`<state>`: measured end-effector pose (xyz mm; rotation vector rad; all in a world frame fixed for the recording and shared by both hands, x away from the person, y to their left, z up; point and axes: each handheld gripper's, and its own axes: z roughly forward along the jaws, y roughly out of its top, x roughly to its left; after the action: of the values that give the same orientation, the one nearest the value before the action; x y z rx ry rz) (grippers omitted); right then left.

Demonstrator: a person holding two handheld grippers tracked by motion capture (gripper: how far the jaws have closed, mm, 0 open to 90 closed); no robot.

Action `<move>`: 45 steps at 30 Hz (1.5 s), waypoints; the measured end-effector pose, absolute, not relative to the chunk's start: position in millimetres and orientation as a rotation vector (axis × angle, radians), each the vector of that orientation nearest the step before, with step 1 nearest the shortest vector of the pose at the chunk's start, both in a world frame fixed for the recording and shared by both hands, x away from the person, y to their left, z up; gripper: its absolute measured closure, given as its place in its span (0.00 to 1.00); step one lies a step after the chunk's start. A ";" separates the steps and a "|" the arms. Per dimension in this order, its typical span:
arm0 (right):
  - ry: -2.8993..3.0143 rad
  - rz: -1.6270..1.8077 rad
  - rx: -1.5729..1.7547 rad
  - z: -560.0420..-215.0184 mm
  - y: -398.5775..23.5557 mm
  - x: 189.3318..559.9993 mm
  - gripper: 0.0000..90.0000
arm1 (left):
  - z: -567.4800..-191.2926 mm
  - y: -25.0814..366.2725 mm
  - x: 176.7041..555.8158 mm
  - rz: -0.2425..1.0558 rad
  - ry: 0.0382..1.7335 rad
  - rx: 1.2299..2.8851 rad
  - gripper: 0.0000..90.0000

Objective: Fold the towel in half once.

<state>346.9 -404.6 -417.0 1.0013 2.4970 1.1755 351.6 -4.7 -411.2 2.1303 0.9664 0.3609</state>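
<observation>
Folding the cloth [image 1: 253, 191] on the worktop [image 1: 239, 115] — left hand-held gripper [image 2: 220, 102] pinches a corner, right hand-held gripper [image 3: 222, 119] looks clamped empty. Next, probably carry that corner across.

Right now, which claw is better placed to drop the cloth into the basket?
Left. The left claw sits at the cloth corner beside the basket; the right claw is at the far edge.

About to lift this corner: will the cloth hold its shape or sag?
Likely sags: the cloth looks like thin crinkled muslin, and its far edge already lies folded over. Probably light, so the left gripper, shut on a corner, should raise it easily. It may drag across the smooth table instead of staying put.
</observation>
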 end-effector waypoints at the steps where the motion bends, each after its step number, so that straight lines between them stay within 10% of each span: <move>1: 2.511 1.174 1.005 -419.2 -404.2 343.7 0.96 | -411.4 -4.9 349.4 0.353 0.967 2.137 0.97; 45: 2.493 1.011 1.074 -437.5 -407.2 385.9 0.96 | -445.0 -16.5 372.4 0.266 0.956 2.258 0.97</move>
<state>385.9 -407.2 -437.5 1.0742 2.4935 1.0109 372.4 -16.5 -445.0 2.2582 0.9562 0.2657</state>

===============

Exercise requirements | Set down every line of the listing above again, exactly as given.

Final answer |
`<state>`: measured end-effector pose (xyz mm; rotation vector rad; all in a world frame fixed for the recording and shared by both hands, x away from the person, y to their left, z up; point and axes: each handheld gripper's, and its own axes: z roughly forward along the jaws, y roughly out of its top, x roughly to its left; after the action: of the values that give the same orientation, the one nearest the value before the action; x y z rx ry rz) (grippers omitted); right then left.

Demonstrator: a person holding two handheld grippers tracked by motion capture (gripper: how far the jaws have closed, mm, 0 open to 90 closed); no robot.

Action `<move>`: 45 steps at 30 Hz (1.5 s), waypoints; the measured end-effector pose, absolute, not relative to the chunk's start: position in millimetres and orientation as a rotation vector (axis × angle, radians), each the vector of that orientation nearest the step before, with step 1 nearest the shortest vector of the pose at the chunk's start, both in a world frame fixed for the recording and shared by both hands, x away from the person, y to their left, z up; gripper: its absolute measured closure, given as its place in its span (0.00 to 1.00); step one lies a step after the chunk's start. A ";" separates the steps and a "|" the arms. Per dimension in this order, its typical span:
arm0 (right):
  - ry: -2.8993..3.0143 rad
  - rz: -1.6270..1.8077 rad
  - rx: -1.5729..1.7547 rad
  - z: -560.0420..-215.0184 mm
  - y: -398.5775..23.5557 mm
  - x: 189.3318..559.9993 mm
  - gripper: 0.0000..90.0000
arm1 (left):
  - z: -567.4800..-191.2926 mm
  - y: -25.0814..366.2725 mm
  - x: 176.7041..555.8158 mm
  - rz: -0.2425..1.0558 rad
  - ry: 0.0382..1.7335 rad
  - rx: 1.2299..2.8851 rad
  - gripper: 0.0000..90.0000

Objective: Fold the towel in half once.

<state>346.9 -404.6 -417.0 1.0013 2.4970 1.1755 351.6 -4.7 -411.2 2.1303 0.9664 0.3609</state>
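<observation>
Folding the cloth [image 1: 253, 191] on the worktop [image 1: 239, 115] — left hand-held gripper [image 2: 220, 102] pinches a corner, right hand-held gripper [image 3: 222, 119] looks clamped empty. Next, probably carry that corner across.

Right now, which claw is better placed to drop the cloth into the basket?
Left. The left claw sits at the cloth corner beside the basket; the right claw is at the far edge.

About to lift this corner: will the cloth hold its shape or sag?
Likely sags: the cloth looks like thin crinkled muslin, and its far edge already lies folded over. Probably light, so the left gripper, shut on a corner, should raise it easily. It may drag across the smooth table instead of staying put.
</observation>
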 end-effector waypoints at the steps where the motion bends, each after its step number, so that straight lines between them stay within 10% of each span: <move>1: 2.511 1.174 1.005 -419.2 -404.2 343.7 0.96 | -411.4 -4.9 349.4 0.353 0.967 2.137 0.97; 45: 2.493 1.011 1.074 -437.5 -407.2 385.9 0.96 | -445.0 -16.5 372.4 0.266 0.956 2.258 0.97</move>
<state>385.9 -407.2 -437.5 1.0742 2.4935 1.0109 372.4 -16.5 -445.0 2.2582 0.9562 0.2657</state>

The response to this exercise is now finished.